Non sempre però gli stati operano da garanti dell’interesse degli agricoltori e dei consumatori. In eSwatini, ad esempio, lavoriamo nella regione di Lubombo, quella più colpita dagli effetti del cambiamento climatico. Assistiamo agli effetti di anni siccitosi che si susseguono quasi ininterrotti dal 2014 mentre circa il 97% dell’acqua per uso agricolo è destinato alla produzione di canna da zucchero, mercato in cui operano in regime quasi monopolistico i pochi zuccherifici del paese. Nello stesso Paese da circa un anno è stata autorizzata la coltivazione del cotone BT, una varietà di cotone OGM brevettato sempre dalla Monsanto. Nessuno dei piccoli produttori è stato informato del fatto che il cotone OGM della Monsanto ha causato perdite economiche stimabili in 85 milioni di dollari ai produttori del Burkina Faso. Per inciso la Bayer, proprietaria della Monsanto, ha delle entrate annuali che sono quasi dieci volte superiori al prodotto interno lordo dell’eSwatini. Sempre in eSwatini, un’agenzia nazionale sta promuovendo tra i piccoli produttori un modello di “climate smart agriculture” che prevede un massiccio uso di erbicidi e fertilizzanti chimici per produrre mais in regime di agricoltura pluviale. Anche in questo caso oltre ai danni ambientali e l’impatto sulla salute di produttori e consumatori, si attendono serie ripercussioni di cui faranno le spese i piccoli produttori in termini economici e di sicurezza alimentare. I produttori recupererebbero i costi di erbicidi, fertilizzanti e lavorazioni del suolo soltanto producendo almeno quadro tonnellate di mais ad ettaro. Il guadagno arriverà dal surplus prodotto oltre la quarta tonnellata, cosa che difficilmente accadrà considerando che la produttività media della zona è inferiore ad una tonnellata ad ettaro e che il principale fattore limitante è l’acqua.
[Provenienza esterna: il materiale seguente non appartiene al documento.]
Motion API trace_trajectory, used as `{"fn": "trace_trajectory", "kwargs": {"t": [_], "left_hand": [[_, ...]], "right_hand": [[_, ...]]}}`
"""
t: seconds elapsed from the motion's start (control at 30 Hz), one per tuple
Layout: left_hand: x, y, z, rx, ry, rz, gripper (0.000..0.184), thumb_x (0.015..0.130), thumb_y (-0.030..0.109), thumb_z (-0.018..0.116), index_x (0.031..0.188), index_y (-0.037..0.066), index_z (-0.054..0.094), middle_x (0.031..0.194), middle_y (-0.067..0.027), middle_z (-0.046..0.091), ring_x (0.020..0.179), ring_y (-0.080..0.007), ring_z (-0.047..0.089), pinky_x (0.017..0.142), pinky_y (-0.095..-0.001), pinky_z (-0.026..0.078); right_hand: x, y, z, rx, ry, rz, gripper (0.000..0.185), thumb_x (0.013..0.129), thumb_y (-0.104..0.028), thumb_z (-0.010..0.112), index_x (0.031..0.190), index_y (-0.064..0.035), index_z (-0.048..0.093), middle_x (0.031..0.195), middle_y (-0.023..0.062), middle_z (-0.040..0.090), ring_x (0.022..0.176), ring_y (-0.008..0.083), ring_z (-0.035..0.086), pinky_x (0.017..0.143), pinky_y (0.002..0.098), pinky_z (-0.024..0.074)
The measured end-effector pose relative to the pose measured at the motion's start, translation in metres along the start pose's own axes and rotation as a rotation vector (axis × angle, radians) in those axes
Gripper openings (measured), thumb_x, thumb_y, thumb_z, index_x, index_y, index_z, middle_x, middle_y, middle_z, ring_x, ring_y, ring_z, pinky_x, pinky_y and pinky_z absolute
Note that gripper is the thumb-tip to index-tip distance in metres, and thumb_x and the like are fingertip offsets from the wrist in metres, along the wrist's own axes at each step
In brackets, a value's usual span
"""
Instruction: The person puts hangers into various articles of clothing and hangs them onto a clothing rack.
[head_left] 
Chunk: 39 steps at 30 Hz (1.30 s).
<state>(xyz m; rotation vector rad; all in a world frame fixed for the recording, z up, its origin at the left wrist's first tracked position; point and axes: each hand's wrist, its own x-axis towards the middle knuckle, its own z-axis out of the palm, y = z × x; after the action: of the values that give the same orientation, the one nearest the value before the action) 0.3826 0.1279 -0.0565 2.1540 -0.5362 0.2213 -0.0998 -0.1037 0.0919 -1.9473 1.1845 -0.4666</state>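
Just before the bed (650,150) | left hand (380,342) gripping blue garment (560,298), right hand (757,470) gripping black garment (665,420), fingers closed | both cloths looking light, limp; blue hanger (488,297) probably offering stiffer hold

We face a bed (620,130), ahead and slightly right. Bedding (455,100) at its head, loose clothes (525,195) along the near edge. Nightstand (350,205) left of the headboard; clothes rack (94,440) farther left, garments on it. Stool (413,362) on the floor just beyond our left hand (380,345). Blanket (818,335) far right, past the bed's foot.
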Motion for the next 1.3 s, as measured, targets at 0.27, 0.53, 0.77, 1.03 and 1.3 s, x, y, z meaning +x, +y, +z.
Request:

La situazione dell’eSwatini non è un caso isolato, sia per quanto riguarda una maggiore frequenza di annate siccitose sia per quanto riguarda la tipologia di soluzioni proposte. Le soluzioni non sono semplici e nessuna organizzazione, agenzia o ministero al mondo detiene una formula magica. Però le evidenze scientifiche della ricerca agroecologica, le esperienze di campo e i confronti con i piccoli produttori forniscono una evidenza forte del fatto che la sicurezza alimentare non si ottiene “industrializzando” l’agricoltura di piccola scala. Anche perché l’agricoltura industriale è molto meno efficiente di quella familiare nel produrre cibo. Le perdite e le inefficienze del sistema agricolo industriale sono enormi, così come gli impatti ambientali e sociali. Si tratta di inefficienze che non possiamo più permetterci nemmeno dal punto di vista di impronta del carbonio e di impatto sulla biodiversità.
L'”High Level Panel of Experts on Food Security and Nutrition” del “”Committee on World Food Security” ha da poco diffuso i risultati di un lavoro di ricerca e approfondimento a cui ha preso parte la società civile sugli approcci agroecologici per migliorare la sicurezza alimentare e la nutrizione. L’augurio per questa quarantesima Giornata Mondiale dell’Alimentazione è che sempre di più le evidenze sull’efficacia dell’approccio agroecologico e il rispetto dei diritti fondamentali dei piccoli produttori agricoli del mondo possano orientare le scelte politiche nazionali ed internazionali.